In today’s age of automation and complex integrated infrastructures, we often encounter the unresolved issue of how to get high-value testing within the condensed time-to-market window.
Automated frameworks and modularized scripts provide a partial solution, but they are not independently intelligent enough to provide consistently high value or highly efficient testing. To solve this “how,” we need to select tests that require we examine “what” is needed to test within each unique increment, cycle, or iteration. Every change, whether done for improvement or remediation, presents an opportunity for the software ecosystem (applications, browsers, web services, and vendor software) to fail. This results in a much greater need on our part to perform high-value testing.
High-value testing does not mean that you need to perform all end-to-end testing or run the full suite of tests; this can potentially create a bottleneck and dampen the velocity. To properly perform high-value testing requires a precise and often unique test response for each new change, which entails a medley of testing types, each working in concert to ensure the quality goals. This is a modern-day necessity to fully ensure the end-user experience, the ecosystem stability, and product health.
The goal is for you to create an intelligent testing trove (security tests, functional tests, data accuracy tests, performance tests, usability tests, interoperability tests, etc.) that can be succinctly arranged and rearranged across varying sets of browsers, platforms, and hardware. This variety of intelligent tests is scalable to varying business goals and marries the quality categories to the unique business requirements to create test goals. The adapting tests are always targeted at the most relevant business and quality goals, which yield the most important results for the team to use for decision making.

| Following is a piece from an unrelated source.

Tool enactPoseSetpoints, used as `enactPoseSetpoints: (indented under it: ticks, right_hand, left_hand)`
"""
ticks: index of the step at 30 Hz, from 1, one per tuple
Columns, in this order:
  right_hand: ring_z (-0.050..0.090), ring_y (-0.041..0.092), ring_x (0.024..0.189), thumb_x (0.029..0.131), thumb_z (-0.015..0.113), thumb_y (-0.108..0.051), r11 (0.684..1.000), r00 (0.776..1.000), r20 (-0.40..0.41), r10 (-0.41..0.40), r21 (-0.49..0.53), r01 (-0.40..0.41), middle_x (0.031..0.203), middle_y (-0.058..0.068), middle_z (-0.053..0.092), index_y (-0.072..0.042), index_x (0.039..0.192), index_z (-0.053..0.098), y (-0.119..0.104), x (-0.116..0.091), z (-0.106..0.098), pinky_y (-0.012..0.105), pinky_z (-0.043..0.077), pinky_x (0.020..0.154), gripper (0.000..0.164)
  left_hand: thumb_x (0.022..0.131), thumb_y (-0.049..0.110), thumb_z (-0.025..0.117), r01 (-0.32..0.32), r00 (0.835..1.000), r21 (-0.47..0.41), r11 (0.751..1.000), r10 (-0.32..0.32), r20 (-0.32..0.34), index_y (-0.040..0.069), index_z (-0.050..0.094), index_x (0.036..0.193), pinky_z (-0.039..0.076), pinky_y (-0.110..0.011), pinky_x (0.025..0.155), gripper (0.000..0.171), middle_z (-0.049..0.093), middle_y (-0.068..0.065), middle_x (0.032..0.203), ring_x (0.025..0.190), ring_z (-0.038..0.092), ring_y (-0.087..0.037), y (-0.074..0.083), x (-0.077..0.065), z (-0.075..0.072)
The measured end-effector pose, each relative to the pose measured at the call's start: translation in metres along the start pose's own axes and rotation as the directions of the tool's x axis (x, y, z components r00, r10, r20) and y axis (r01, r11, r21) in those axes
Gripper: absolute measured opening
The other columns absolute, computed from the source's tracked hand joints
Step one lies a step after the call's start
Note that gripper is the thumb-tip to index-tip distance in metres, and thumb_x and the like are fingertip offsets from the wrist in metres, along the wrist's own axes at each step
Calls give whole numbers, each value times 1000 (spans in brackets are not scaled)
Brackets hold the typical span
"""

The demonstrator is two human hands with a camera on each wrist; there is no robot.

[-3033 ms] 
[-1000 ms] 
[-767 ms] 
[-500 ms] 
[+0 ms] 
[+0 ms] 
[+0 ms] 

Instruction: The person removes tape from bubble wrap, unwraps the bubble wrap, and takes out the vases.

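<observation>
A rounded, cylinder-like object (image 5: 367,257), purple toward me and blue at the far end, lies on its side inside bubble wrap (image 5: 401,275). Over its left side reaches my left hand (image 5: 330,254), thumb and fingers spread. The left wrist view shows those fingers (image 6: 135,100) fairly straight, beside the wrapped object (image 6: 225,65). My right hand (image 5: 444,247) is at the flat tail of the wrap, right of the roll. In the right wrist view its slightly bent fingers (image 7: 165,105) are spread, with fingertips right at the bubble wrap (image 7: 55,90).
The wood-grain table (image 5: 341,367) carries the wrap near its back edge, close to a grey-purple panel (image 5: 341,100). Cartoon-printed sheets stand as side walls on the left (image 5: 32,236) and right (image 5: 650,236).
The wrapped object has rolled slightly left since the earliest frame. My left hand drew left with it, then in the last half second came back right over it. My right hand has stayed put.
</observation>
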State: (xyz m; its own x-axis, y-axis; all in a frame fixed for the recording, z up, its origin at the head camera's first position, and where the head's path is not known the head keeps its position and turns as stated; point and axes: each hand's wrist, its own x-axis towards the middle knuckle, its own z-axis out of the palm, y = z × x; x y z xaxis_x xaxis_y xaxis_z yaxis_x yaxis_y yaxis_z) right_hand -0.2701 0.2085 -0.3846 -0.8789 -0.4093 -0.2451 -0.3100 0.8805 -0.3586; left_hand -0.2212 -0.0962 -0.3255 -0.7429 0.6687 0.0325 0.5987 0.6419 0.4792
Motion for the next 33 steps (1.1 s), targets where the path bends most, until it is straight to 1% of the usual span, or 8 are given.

One of my recent challenges involved a two-week sprint with thirty-eight backlog items (including requested system changes), of which most were small, front-end UI changes to multiple web applications. In this case, the test team executed all the tests and performed regression and the sprint was given the green light. This was followed by an uneventful implementation.
To our chagrin, the next day after implementation we received a call from an executive informing us that one of the two user profiles was redirecting to a broken page after login, and the other had severe performance issues, taking over three minutes to authenticate the user. This particular login page and process had not been changed by the recent implementation and our previous regression testing had only targeted the login process of one user profile using test data. We did not test the less common user profile (which resulted in the broken page).